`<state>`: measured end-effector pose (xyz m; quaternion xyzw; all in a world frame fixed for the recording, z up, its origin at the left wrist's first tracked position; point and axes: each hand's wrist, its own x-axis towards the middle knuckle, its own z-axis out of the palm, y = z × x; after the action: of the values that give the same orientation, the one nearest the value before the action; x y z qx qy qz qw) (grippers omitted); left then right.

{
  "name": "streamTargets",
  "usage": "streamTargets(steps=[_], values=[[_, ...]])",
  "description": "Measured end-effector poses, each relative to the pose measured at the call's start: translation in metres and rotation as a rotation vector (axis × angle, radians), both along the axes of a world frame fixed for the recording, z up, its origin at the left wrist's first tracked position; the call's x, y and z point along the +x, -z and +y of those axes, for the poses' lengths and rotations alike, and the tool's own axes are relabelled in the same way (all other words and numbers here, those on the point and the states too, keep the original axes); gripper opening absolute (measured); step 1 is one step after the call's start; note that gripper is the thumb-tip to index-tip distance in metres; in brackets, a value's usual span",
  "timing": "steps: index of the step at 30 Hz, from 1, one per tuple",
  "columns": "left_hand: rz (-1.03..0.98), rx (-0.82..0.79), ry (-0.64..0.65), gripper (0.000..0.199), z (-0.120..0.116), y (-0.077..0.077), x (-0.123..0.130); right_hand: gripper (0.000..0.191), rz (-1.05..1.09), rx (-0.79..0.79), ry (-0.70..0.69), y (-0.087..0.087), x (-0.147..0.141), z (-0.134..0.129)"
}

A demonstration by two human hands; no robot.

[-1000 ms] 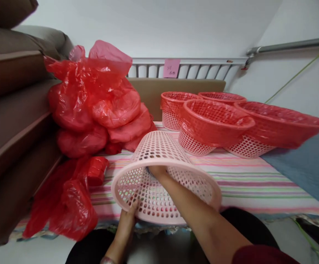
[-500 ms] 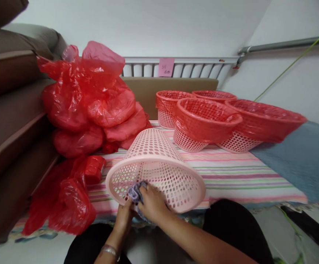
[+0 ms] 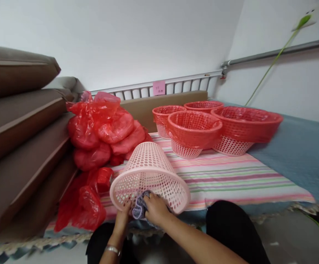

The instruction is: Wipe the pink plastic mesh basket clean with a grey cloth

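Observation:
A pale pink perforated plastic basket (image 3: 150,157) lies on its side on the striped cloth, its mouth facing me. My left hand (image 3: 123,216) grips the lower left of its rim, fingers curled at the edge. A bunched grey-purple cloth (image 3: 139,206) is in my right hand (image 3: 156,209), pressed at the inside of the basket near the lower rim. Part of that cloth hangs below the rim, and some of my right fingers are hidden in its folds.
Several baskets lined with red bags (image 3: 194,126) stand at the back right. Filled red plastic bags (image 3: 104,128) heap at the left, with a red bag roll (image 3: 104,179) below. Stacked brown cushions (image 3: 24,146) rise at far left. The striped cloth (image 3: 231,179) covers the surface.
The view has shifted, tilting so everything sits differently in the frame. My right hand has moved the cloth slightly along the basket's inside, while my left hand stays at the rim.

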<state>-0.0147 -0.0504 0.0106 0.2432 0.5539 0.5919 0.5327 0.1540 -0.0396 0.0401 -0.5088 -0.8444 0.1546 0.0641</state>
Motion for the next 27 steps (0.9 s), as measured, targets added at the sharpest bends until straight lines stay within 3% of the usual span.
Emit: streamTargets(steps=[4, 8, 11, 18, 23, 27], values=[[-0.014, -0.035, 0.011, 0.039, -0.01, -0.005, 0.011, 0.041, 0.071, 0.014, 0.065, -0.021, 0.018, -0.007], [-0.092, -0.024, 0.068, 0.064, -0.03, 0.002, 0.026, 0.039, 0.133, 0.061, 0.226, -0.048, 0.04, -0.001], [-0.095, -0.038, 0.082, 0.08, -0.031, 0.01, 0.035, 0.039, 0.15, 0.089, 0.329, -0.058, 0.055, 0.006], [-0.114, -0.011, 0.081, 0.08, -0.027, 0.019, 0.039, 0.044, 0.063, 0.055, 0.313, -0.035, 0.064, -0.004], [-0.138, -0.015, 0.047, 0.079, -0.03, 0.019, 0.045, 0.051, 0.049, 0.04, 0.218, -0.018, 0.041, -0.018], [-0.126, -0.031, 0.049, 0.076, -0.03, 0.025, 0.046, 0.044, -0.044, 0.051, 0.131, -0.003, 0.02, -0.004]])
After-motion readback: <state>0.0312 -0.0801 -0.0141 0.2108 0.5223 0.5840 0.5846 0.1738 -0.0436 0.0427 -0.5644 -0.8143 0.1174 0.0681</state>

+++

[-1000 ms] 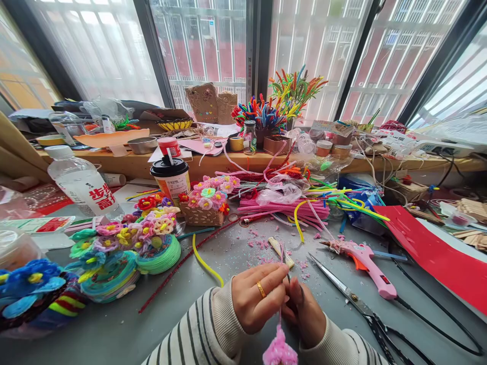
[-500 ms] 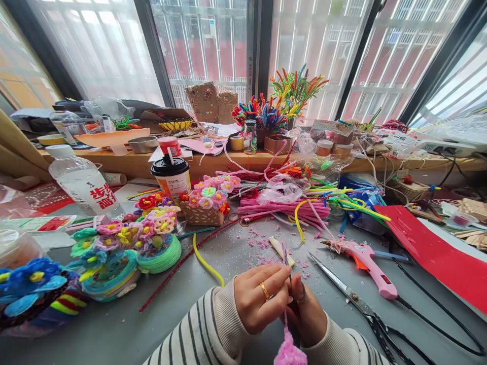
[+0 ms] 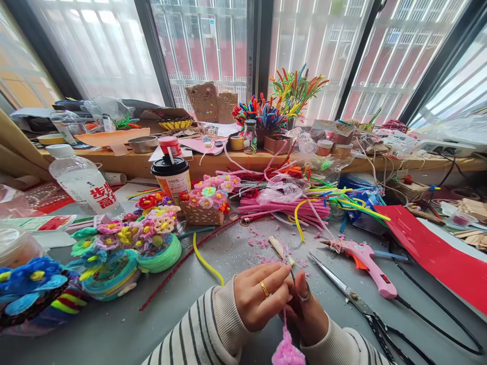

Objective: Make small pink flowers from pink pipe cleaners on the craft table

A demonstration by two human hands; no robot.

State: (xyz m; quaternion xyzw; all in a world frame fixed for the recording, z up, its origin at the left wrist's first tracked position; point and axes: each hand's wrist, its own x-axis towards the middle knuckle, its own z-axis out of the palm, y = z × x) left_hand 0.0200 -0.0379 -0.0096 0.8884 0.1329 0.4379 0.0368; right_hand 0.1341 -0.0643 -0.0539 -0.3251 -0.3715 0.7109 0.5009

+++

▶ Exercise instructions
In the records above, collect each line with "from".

▶ The answer
  "timing": "steps: index of the step at 30 Hz, from 1, one per tuple",
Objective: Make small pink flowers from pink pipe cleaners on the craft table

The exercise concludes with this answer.